* Re: better/faster kernel tarball compression
@ 2010-03-22 10:09 Tomasz Chmielewski
2010-03-22 12:00 ` Alexander Clouter
0 siblings, 1 reply; 4+ messages in thread
From: Tomasz Chmielewski @ 2010-03-22 10:09 UTC (permalink / raw)
To: linux-kernel; +Cc: lacos
> 403804160 linux-2.6.34-rc2.tar
> 67479563 linux-2.6.34-rc2.tar.bz2
> 58452531 linux-2.6.34-rc2.tar.lz
Speaking of file sizes, xz[1] already provides better compression:
xz -k -9 linux-2.6.34-rc2.tar
55320408 linux-2.6.34-rc2.tar.xz
xz -e -k -9 linux-2.6.34-rc2.tar
54800808 linux-2.6.34-rc2.tar.xz
One drawback of xz is that it's not multi-threaded, much like bzip2 or
gzip; would be great if it could be changed.
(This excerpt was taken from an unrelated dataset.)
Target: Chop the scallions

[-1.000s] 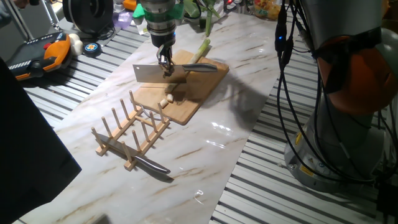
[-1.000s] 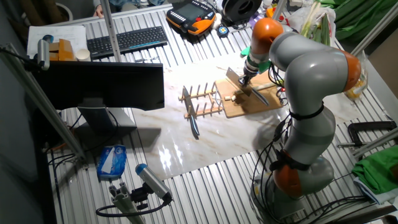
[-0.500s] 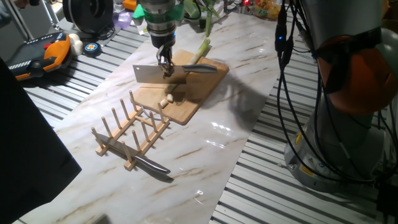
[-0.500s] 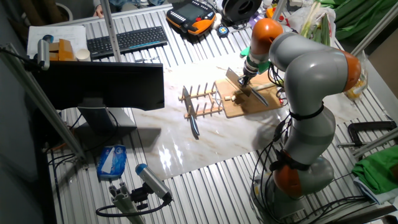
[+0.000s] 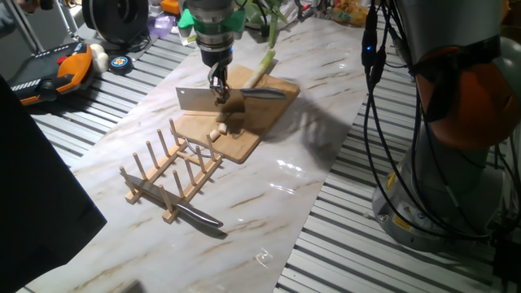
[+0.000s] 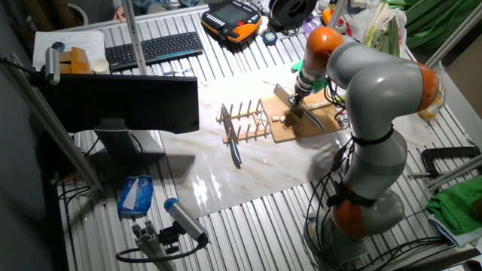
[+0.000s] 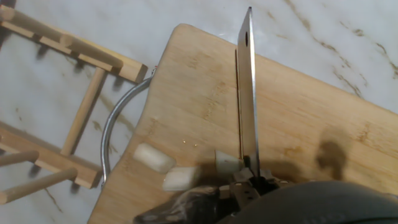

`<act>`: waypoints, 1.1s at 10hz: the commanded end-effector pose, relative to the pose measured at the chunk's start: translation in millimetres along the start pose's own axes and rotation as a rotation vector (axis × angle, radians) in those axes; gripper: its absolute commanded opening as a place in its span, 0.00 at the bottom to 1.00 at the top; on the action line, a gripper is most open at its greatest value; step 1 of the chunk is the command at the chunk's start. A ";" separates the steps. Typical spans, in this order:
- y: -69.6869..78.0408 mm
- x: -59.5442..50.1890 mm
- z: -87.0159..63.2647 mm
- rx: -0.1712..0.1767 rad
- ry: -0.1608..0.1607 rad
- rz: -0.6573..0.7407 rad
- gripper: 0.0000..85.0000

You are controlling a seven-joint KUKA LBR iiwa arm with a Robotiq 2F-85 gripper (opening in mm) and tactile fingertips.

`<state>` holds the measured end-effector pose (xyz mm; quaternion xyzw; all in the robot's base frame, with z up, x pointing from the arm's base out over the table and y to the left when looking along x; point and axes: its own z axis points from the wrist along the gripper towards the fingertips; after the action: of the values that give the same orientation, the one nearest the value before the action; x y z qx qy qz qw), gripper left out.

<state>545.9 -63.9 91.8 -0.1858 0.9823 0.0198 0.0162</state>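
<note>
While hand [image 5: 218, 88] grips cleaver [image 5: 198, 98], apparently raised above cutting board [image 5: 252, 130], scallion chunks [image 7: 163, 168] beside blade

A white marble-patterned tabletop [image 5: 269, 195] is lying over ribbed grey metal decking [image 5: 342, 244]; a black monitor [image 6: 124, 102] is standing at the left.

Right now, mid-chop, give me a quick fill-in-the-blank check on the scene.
1. The gripper is shut on a ____.
2. The cut scallion chunks lie on the wooden ____.
3. A second knife lies on the table beside the wooden peg ____.

Missing words: cleaver; cutting board; rack
</note>
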 end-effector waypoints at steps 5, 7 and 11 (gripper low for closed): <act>-5.1 4.5 1.9 0.002 -0.016 0.006 0.01; -2.1 1.3 -0.5 0.003 -0.016 0.013 0.01; 0.3 -3.2 -0.2 0.004 -0.015 0.018 0.01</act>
<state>549.3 -62.5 92.2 -0.1769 0.9837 0.0189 0.0246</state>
[1] http://tukaani.org/xz/
--
Tomasz Chmielewski
http://wpkg.org
^ permalink raw reply [flat|nested] 4+ messages in thread
* Re: better/faster kernel tarball compression
2010-03-22 10:09 better/faster kernel tarball compression Tomasz Chmielewski
@ 2010-03-22 12:00 ` Alexander Clouter
2010-03-23 23:21 ` Ersek, Laszlo
0 siblings, 1 reply; 4+ messages in thread
From: Alexander Clouter @ 2010-03-22 12:00 UTC (permalink / raw)
To: linux-kernel
Tomasz Chmielewski <mangoo@wpkg.org> wrote:
>
>> 403804160 linux-2.6.34-rc2.tar
>> 67479563 linux-2.6.34-rc2.tar.bz2
>> 58452531 linux-2.6.34-rc2.tar.lz
>
> Speaking of file sizes, xz[1] already provides better compression:
>
> xz -k -9 linux-2.6.34-rc2.tar
>
> 55320408 linux-2.6.34-rc2.tar.xz
>
> xz -e -k -9 linux-2.6.34-rc2.tar
>
> 54800808 linux-2.6.34-rc2.tar.xz
>
> One drawback of xz is that it's not multi-threaded, much like bzip2 or
> gzip; would be great if it could be changed.
>
For some time there has been a multi-threaded bzip2 called
pbzip2[1], for some time; hell even Debian has it :)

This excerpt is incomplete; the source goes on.